Local Bites: Bobbing for Apples
Magnified apples appear and reappear,
Stem end and blossom end,
And every fleck of russet showing clear.
—Robert Frost, “After Apple-Picking”
From poetry to pies to school lunches to Snow White, apples are ubiquitous in our culture. Yet these juicy orbs retain perennial allure, capturing the imagination of Americans each autumn.

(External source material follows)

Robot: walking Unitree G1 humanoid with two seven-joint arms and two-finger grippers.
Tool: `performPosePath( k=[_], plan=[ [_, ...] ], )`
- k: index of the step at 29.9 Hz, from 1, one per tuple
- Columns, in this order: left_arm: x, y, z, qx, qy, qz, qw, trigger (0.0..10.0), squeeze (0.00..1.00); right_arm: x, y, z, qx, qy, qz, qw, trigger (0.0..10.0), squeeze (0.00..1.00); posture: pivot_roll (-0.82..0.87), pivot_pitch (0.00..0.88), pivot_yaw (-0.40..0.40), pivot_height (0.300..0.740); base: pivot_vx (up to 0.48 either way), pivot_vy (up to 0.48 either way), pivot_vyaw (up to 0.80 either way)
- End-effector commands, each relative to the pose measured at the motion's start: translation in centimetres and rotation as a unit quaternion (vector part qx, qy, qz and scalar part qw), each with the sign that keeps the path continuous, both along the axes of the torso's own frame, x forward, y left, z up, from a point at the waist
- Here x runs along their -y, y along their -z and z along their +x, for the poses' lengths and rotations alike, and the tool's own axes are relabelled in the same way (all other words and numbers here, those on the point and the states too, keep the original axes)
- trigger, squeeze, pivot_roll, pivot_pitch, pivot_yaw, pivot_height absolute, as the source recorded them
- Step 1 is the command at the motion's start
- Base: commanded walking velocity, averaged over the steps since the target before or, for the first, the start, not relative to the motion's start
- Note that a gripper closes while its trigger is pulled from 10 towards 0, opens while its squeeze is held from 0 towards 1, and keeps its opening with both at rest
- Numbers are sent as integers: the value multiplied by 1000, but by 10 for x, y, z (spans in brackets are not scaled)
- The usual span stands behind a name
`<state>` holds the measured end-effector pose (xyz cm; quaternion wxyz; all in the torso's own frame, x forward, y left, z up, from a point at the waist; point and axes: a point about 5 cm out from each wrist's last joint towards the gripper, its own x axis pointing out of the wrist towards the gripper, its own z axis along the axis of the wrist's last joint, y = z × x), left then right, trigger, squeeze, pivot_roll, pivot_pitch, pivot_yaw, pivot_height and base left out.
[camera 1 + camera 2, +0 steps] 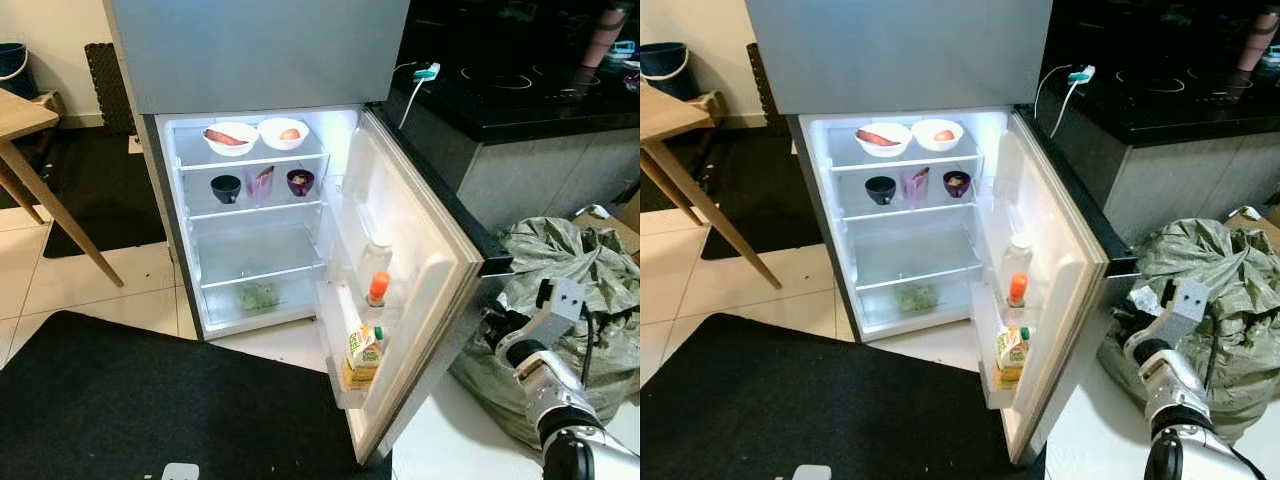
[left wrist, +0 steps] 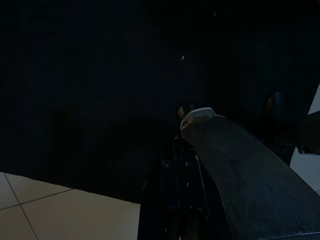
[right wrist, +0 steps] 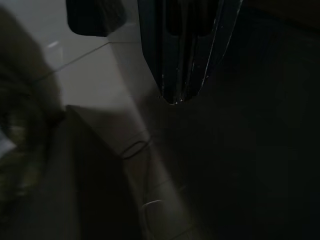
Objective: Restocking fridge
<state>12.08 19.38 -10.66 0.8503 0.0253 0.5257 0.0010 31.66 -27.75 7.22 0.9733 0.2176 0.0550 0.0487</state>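
The fridge (image 1: 260, 60) stands with its lower door (image 1: 420, 270) swung wide to the right. Its top shelf carries two white bowls (image 1: 230, 137), and the shelf below holds two dark bowls (image 1: 226, 187) with a purple packet (image 1: 262, 183) between them. Greens (image 1: 259, 296) lie at the bottom. In the door rack stand a clear bottle (image 1: 374, 258), an orange-capped bottle (image 1: 378, 292) and a juice carton (image 1: 364, 357). My right arm (image 1: 545, 345) reaches behind the door's outer side. In the right wrist view my right gripper (image 3: 175, 99) is shut and empty over the floor. My left gripper (image 2: 181, 150) hangs idle, shut, in the dark.
A grey-green bag (image 1: 580, 270) sits beside the door at the right. Behind it a black counter (image 1: 520, 90) carries a white charger (image 1: 427, 72). A wooden table (image 1: 20, 120) stands at the left. A black mat (image 1: 120, 400) covers the floor in front.
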Motion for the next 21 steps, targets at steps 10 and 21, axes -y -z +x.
performPosePath(
  k=[10,21],
  plan=[
    [2,5,-14,-29,5,-5,1000,10000,0,-122,-31,-28,146,-488,206,835,10000,0,-62,0,-48,740,0,0,0],
    [1,4,-12,-27,7,-4,1000,10000,0,-102,35,-16,-33,-304,4,952,10000,0,-65,0,-46,740,0,0,0]
  ],
)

A member of the rose family, the apple is a botanical wonder. Every seed within an apple “contains genetic instructions for a completely new and different apple tree” and it is only because of grafting that we have consistent apple varieties (The Botany of Desire, Random House). Today, most of our apple varieties are derived from the Red Delicious, Golden Delicious, Jonathan, Macintosh, and Cox’s Orange Pippin. However, as interest in local and natural foods increase, there has been movement dipping back into the diverse gene pool of apples. (Check out Timothy Egan’s “Restoration Harvest” post on nytimes.com, in which he asserts that the “Red Delicious…is to a fruit bowl what plastic surgery is to beauty.”)
For some unique and tasty ways to enjoy apples this season, try the first-course sautéed Maine crab cakes with poached local apples and bacon aioli at Sel de la Terre Long Wharf. At Back Bay, apples appear on the grilled flatbread with smoked chicken, apples, caramelized onions, and brie. Also, don’t overlook dessert—Back Bay features an oven roasted Golden Delicious apple stuffed with dried fruits, pecans, and cider caramel, accompanied with vanilla bean ice cream.
Of course, one of the best ways to apple-ify your autumn is by picking them yourself. The New England Apple Growers Association offers a great online guide to member orchards that offer picking opportunities. About three-fourths of the apples consumed in the U.S. are eaten fresh, but there are an abundance of ways to prepare them at home too. The second to last issue of Gourmet features a wonderfully whimsical recipe for red wine caramel apples calling for the Macintosh—perhaps a yummier alternative to bobbing for apples on Halloween!